Faccenda, l’uomo che trovò il diamante «Franck mi colpì anche da difensore»
●Il talent scout nel 2014 lavorava per l’Atalanta: vide il ragazzo a Tolone e lo seguì fino a Dakar
Dicono che gli opposti si attraggano, ma la storia di Mario Faccenda e Franck Kessie insegna che non è sempre così. Perché qui si parla di amore a prima vista calcistico, s’intende - tra due simili. Due difensori centrali. Un ex e un ragazzo che poi, nel prosieguo della carriera, avrebbe avanzato il raggio d’azione fino a cambiare ruolo, affermandosi come centrocampista. Faccenda oggi è un osservatore in orbita Sassuolo, ma nel 2014 e nel 2015, ovvero gli anni in cui prendeva forma il passaggio di Kessie dall’Africa all’Europa, lavorava per l’Atalanta. Da talent scout scrupoloso, volle saperne di più su un giovanotto ivoriano che s’era messo in luce al torneo giovanile di Tolone, così andò a vederlo in azione in Africa, coi propri occhi. E confermò ai bergamaschi la bontà dell’acquisto che stavano perfezionando per la Primavera. A DAKAR «Franck mi colpì per il fisico imponente, rispetto agli altri sembrava un colosso, pur senza essere molto alto racconta Faccenda -. Ai campionati africani Under 20, in Senegal, lo facevano giocare da centrale in una difesa a tre. Aveva già un passo e un piglio nettamente diversi rispetto ai compagni e agli avversari, ma a impressionarmi furono i margini di miglioramento che mostrava». L’evoluzione tattica di Kessie non l’ha sorpreso più di tanto: «Nel calcio di oggi, un ragazzo con quelle caratteristiche e quella potenza atletica è perfetto per aggiungere muscoli a centrocampo. Aveva una grande facilità di corsa, me ne accorsi già quel giorno a Dakar, il ruolo da difensore centrale non la valorizzava a sufficienza». Ma la crescita di Kessie è conclusa o il prodotto delle giovanili dello Stella Club d’Adjamé (tre volte campione nazionale ivoriano) ha raggiunto l’apice del rendimento? Faccenda non pone limiti: «Dipende solo da lui. Se non si monterà la testa, come capita a volte in questo genere di storie, secondo me può migliorare ancora parecchio».

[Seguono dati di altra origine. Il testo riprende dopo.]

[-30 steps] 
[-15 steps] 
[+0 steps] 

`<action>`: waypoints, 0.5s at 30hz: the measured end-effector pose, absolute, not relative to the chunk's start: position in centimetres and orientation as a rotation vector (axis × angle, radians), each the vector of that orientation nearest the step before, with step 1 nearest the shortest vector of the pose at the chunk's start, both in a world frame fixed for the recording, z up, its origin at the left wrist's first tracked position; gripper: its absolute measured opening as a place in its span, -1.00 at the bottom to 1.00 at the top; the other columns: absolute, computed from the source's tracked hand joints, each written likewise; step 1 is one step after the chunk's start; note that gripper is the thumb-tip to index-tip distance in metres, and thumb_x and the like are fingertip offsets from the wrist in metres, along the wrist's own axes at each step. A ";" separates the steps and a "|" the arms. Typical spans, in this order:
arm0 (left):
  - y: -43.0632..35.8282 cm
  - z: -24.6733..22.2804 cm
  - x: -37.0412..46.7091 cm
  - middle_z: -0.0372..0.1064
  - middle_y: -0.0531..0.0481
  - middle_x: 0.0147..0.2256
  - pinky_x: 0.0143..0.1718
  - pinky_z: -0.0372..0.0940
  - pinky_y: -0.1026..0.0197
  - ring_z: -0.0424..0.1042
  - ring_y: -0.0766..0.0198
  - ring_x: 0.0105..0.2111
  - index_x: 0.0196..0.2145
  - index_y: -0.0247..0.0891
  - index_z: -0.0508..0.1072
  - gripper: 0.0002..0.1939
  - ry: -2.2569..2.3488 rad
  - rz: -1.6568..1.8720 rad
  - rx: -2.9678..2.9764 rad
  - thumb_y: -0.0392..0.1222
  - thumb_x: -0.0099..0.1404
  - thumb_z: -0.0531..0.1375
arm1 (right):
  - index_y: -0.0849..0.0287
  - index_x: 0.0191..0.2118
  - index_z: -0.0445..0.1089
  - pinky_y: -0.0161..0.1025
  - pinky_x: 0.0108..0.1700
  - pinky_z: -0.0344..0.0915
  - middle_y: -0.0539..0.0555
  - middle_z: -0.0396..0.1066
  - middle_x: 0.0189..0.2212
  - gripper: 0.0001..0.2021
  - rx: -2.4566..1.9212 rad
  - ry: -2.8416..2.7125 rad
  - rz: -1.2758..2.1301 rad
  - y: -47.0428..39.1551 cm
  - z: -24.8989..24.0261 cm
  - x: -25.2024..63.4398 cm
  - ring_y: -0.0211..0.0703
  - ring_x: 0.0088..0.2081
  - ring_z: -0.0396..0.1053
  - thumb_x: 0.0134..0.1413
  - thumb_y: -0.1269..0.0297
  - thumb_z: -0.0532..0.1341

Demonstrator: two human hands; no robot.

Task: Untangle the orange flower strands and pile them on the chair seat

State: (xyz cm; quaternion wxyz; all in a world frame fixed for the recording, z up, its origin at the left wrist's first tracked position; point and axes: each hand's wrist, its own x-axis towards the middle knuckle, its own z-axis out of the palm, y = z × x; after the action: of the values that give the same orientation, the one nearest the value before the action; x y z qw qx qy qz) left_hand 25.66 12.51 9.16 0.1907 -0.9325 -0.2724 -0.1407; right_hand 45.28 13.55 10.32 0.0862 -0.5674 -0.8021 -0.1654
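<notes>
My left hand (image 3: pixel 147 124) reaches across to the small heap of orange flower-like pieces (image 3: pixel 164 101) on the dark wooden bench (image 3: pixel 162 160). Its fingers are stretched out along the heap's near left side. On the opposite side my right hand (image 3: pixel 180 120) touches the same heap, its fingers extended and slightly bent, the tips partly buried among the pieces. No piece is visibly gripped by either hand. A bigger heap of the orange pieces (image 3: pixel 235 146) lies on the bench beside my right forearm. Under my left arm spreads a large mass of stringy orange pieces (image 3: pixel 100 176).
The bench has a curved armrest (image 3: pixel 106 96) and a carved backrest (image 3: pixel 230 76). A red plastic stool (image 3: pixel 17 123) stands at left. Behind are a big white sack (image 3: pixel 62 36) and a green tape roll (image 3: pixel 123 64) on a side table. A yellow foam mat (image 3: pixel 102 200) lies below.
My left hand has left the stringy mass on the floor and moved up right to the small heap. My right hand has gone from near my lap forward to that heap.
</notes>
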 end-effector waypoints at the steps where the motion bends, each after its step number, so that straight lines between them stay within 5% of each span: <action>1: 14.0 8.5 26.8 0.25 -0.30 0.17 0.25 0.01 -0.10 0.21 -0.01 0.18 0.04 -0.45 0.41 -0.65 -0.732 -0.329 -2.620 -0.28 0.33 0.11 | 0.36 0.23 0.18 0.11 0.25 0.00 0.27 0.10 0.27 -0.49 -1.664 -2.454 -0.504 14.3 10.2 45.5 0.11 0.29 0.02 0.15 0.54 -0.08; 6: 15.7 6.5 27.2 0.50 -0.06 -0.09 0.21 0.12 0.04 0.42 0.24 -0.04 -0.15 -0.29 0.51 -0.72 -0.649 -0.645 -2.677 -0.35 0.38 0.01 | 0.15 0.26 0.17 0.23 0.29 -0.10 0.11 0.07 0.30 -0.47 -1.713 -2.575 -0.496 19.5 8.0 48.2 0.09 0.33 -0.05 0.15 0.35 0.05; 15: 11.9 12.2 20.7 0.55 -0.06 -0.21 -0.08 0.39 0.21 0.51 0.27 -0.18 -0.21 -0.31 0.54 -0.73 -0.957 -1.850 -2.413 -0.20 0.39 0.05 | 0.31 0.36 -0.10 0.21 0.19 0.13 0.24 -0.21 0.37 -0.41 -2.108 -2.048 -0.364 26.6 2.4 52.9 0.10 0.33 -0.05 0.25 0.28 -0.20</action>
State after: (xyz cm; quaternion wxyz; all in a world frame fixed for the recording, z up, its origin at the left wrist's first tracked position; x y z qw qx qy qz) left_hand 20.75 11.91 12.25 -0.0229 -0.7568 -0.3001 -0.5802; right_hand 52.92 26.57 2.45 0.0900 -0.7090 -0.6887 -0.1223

IL PERCORSO Dalla segnalazione del suo scopritore al decollo non è passato molto tempo. Anche per l’intervento di Beppe Corti, altro eccellente talent scout, che lo segnalò a Rino Foschi per il Cesena, evitando che l’Atalanta lo dirottasse inizialmente nella Serie B svizzera. Sono normali dinamiche, quando si tratta di diamanti ancora da sgrezzare: i posti da extracomunitario sono limitati e non è facile indovinare subito le scelte. Il resto è storia: l’intuizione di Drago, tecnico del Cesena che cominciò a farlo giocare davanti alla difesa, poi il ritorno all’Atalanta e l’esplosione definitiva grazie a Gasperini. Al Milan, Franck è l’uomo-ovunque: il primo ad aiutare Higuain quando Gattuso vuole il pressing alto, il frangiflutti contro cui sbattono i mediani avversari, il centometrista che galoppa da un’area all’altra. L’anno scorso lo si è visto perfino esterno in un Diavolo schierato con la difesa a tre. Mai da centrale, però: il passato è passato.